**WHAT THE EXERCISE ASKS**
Check each line below for the word "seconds", and copy those that have it.

Top of RAW DATA

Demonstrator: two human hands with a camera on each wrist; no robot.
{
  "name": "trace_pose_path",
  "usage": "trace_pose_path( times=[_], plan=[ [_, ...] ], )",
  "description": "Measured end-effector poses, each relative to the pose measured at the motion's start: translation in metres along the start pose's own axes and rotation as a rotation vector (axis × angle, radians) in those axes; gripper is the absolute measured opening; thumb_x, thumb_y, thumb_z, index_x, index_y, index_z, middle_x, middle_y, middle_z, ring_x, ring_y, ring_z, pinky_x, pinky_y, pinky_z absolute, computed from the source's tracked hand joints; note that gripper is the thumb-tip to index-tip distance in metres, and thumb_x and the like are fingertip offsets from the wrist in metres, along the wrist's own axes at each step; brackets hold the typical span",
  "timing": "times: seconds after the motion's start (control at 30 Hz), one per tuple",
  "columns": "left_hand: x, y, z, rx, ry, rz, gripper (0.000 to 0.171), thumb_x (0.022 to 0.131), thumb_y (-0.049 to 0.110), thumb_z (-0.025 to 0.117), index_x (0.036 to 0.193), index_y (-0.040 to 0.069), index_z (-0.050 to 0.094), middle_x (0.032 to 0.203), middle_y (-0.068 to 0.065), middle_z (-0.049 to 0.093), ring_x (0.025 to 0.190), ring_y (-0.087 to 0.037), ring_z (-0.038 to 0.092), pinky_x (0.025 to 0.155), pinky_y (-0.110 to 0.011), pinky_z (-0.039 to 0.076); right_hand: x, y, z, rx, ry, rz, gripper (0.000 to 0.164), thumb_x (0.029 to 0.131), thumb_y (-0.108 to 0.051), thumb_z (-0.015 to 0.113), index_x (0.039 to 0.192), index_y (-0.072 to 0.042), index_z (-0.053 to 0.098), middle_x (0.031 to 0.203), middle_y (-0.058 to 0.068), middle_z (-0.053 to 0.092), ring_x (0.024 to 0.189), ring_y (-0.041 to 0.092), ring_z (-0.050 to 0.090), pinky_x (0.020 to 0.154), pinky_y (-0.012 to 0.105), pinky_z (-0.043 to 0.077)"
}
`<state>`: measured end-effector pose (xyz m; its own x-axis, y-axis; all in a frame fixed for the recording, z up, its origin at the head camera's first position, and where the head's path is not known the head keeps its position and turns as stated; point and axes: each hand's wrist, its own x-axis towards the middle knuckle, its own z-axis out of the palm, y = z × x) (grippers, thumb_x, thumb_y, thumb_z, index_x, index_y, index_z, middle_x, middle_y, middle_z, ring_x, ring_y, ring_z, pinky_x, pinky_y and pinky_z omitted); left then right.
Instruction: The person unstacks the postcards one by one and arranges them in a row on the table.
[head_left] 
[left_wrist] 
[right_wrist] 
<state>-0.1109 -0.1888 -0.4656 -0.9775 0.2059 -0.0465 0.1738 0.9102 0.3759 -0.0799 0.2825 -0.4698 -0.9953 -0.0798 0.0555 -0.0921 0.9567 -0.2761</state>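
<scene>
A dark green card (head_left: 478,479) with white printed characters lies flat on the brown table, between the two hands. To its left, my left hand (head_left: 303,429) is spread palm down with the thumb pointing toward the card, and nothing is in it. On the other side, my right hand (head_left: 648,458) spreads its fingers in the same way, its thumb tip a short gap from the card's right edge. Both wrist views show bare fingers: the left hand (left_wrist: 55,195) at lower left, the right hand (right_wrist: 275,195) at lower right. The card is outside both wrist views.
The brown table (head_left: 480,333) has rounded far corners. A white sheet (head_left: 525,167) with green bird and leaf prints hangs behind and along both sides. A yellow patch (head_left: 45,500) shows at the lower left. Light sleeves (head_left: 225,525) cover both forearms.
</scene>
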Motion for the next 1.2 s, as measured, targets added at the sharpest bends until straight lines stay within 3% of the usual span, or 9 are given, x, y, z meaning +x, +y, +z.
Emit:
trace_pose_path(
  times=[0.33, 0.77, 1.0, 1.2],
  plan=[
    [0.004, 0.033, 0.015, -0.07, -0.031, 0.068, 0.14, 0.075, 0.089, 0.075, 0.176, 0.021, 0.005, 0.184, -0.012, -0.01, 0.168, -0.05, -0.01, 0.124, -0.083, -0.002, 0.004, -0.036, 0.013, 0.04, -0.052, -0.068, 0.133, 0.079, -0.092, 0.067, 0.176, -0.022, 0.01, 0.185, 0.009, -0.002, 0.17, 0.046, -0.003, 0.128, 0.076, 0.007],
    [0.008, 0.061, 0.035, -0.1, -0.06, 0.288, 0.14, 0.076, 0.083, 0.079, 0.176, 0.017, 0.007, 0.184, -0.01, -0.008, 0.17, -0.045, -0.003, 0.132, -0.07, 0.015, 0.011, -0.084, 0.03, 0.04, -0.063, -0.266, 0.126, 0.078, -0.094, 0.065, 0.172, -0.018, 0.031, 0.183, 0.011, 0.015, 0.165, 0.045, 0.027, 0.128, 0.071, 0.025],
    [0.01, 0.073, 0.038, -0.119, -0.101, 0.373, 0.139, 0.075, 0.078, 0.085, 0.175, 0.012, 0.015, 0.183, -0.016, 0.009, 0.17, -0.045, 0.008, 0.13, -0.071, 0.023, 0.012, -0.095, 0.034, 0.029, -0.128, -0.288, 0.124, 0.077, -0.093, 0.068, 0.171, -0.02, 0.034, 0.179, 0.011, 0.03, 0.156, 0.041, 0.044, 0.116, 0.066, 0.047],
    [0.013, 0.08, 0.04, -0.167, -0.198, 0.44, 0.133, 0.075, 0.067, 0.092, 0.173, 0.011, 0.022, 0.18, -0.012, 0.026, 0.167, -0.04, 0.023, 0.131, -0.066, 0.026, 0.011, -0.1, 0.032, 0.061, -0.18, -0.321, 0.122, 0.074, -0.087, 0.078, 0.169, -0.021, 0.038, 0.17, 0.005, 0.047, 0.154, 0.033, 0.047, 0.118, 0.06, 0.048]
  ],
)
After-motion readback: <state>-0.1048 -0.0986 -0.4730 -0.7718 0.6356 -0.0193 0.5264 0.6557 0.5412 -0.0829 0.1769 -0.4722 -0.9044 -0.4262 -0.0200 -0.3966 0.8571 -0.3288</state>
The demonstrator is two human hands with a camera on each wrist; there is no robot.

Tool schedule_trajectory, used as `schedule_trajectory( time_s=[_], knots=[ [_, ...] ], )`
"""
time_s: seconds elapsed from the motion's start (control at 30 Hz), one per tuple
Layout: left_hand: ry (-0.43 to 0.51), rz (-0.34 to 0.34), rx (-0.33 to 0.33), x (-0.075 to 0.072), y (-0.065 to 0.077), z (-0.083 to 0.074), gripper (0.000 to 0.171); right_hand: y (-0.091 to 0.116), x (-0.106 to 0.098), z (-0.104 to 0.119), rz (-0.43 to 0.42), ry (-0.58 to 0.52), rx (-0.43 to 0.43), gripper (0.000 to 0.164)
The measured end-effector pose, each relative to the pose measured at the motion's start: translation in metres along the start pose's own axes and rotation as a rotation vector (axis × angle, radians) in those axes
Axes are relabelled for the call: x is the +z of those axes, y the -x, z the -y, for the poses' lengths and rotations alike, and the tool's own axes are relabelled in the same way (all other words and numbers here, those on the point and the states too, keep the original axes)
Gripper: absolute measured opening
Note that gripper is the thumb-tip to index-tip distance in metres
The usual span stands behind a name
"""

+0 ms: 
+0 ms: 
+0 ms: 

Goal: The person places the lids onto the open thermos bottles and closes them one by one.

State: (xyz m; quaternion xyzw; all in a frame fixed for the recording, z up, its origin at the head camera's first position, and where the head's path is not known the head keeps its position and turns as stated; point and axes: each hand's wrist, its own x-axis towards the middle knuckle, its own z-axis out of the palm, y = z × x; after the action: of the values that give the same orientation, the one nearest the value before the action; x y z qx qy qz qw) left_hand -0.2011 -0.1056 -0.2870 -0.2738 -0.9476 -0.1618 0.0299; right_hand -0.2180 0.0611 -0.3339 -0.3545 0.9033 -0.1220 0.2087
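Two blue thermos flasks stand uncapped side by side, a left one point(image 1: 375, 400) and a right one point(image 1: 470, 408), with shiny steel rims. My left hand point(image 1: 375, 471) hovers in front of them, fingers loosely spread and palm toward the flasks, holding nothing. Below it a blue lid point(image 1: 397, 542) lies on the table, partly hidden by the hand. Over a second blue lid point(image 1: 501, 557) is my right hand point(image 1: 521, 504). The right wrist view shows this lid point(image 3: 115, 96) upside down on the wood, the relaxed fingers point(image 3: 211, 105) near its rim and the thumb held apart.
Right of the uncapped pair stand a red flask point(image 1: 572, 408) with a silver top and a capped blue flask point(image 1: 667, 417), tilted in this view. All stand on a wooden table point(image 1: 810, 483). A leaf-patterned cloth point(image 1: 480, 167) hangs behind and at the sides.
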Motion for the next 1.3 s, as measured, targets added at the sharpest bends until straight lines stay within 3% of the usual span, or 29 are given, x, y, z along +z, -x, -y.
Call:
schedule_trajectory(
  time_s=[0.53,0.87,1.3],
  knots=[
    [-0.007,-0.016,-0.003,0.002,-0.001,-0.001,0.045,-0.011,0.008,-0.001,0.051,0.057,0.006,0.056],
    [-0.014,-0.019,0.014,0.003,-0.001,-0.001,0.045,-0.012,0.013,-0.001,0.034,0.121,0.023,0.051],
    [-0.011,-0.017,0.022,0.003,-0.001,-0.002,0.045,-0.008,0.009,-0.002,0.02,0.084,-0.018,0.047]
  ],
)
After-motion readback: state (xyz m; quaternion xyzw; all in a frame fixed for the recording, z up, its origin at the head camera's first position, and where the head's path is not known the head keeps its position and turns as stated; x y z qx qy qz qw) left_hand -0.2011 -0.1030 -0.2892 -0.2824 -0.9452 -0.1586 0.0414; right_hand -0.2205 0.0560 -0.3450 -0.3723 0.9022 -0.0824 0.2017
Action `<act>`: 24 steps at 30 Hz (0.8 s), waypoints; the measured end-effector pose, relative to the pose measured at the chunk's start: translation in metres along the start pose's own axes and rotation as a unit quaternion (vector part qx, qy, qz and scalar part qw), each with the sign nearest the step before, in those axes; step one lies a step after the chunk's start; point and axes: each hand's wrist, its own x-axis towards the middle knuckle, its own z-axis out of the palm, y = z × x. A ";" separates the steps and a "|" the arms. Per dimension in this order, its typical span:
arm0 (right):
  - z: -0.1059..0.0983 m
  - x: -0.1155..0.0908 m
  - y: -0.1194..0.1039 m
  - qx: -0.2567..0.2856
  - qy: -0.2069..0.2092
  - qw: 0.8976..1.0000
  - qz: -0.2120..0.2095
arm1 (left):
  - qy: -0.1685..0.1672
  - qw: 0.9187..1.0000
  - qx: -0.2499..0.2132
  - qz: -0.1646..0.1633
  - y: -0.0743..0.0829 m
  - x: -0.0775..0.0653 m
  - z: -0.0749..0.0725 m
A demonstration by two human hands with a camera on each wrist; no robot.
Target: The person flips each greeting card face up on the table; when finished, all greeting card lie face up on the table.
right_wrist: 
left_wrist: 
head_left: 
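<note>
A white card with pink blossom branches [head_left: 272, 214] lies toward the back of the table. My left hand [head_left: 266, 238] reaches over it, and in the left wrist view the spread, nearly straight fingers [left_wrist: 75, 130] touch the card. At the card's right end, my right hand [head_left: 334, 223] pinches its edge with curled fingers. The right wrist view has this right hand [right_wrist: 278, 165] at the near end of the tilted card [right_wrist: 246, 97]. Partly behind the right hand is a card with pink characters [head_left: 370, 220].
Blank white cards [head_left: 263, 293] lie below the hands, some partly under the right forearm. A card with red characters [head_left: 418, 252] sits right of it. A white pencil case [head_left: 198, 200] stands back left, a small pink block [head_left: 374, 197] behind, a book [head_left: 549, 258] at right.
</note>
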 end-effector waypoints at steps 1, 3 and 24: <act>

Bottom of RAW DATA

**EXERCISE SOLUTION**
  "timing": "times: seconds after the motion's start (control at 30 Hz), one per tuple",
time_s: seconds elapsed from the motion's start (control at 30 Hz), one per tuple

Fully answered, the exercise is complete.